Personal information
- Born: February 27, 1999 (age 27) Hanford, California, U.S.
- Listed height: 6 ft 0 in (1.83 m)
- Listed weight: 200 lb (91 kg)

Career information
- High school: Hanford
- College: UC Davis (2018–2021) Washington (2022)
- NFL draft: 2023: undrafted

Career history
- Las Vegas Raiders (2023)*; BC Lions (2024); Ottawa Redblacks (2026)*;
- * Offseason and/or practice squad member only

Awards and highlights
- Third-team All-American (2020); 2× First-team All-Big Sky (2020–2021);
- Stats at CFL.ca

= Jordan Perryman =

American football player (born 1999)

Jordan Perryman (born February 27, 1999) is an American professional football defensive back. He played college football at UC Davis and Washington. He has been a member of the Las Vegas Raiders of the National Football League (NFL), and the BC Lions of the Canadian Football League (CFL).

==Early life==
Perryman was born in Hanford, California. He first attended Lemoore High School for three years before transferring to Hanford High School in Hanford, California. He recorded 1,247 rushing yards and 21 touchdowns his senior season, earning All-West Yosemite League Offensive Player of the Year honors. He also made 94 tackles and seven pass breakups that season.

==College career==
Perryman first played college football for the UC Davis Aggies from 2018 to 2021. He was redshirted in 2017. He played in all 13 games in 2018, totaling 20 tackles, two interceptions and three pass breakups.
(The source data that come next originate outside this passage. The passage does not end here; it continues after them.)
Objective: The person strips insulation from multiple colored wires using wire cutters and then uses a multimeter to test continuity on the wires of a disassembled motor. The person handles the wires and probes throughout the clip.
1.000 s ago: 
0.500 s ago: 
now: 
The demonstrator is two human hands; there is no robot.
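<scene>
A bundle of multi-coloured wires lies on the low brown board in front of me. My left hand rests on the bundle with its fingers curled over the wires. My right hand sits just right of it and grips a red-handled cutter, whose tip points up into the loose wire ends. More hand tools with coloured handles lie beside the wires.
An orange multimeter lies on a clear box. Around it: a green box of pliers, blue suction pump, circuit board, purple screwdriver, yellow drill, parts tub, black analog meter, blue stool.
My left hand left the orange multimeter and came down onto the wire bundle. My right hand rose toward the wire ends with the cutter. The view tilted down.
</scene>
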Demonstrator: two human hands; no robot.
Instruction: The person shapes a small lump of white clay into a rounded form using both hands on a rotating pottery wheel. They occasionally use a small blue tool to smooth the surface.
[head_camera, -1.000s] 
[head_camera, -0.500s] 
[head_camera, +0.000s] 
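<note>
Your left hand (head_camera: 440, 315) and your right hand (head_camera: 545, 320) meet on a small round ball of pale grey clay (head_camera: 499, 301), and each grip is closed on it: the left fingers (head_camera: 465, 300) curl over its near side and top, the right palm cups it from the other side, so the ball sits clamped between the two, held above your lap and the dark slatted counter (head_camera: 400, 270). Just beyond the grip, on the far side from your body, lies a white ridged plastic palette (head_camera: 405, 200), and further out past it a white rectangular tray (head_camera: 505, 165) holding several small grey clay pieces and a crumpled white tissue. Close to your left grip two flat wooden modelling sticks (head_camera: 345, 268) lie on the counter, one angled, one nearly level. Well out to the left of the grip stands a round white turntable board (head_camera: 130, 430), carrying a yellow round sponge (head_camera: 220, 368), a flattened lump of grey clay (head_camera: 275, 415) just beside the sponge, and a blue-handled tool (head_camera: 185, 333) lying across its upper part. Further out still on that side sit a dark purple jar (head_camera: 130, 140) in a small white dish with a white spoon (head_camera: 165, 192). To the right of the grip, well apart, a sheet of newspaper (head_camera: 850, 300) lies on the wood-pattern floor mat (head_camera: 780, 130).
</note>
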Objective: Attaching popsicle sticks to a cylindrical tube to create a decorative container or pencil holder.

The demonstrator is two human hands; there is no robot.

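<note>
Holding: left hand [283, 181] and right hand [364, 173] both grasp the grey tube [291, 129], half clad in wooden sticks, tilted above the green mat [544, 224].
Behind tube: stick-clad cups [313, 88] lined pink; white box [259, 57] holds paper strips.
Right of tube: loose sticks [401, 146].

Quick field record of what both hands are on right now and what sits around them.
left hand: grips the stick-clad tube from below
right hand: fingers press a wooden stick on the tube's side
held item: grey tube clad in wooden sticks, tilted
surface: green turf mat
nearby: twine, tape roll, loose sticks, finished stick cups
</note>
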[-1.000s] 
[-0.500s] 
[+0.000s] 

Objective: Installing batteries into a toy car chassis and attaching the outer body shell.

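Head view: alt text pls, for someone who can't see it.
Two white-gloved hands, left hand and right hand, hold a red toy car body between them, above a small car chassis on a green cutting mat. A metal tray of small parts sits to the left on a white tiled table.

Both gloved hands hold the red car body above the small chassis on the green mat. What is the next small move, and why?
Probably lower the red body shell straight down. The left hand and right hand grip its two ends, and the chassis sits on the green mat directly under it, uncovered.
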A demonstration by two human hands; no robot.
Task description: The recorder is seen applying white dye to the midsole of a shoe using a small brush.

Perryman appeared in 11 games in 2019, accumulating 41 tackles, one interception, and two pass breakups. The 2020 season was moved to spring 2021 due to the COVID-19 pandemic. He played in five games during the shortened 2020 season, recording 16 tackles, two pass breakups, and one forced fumble, garnering Phil Steele third team All-American and first team All-Big Sky Conference recognition. Perryman appeared in 12 games during the fall 2021 season, accumulating 63 tackles, one interception, 12 pass breakups, one forced fumble, and two fumble recoveries, earning first team All-Big Sky honors for the second consecutive season.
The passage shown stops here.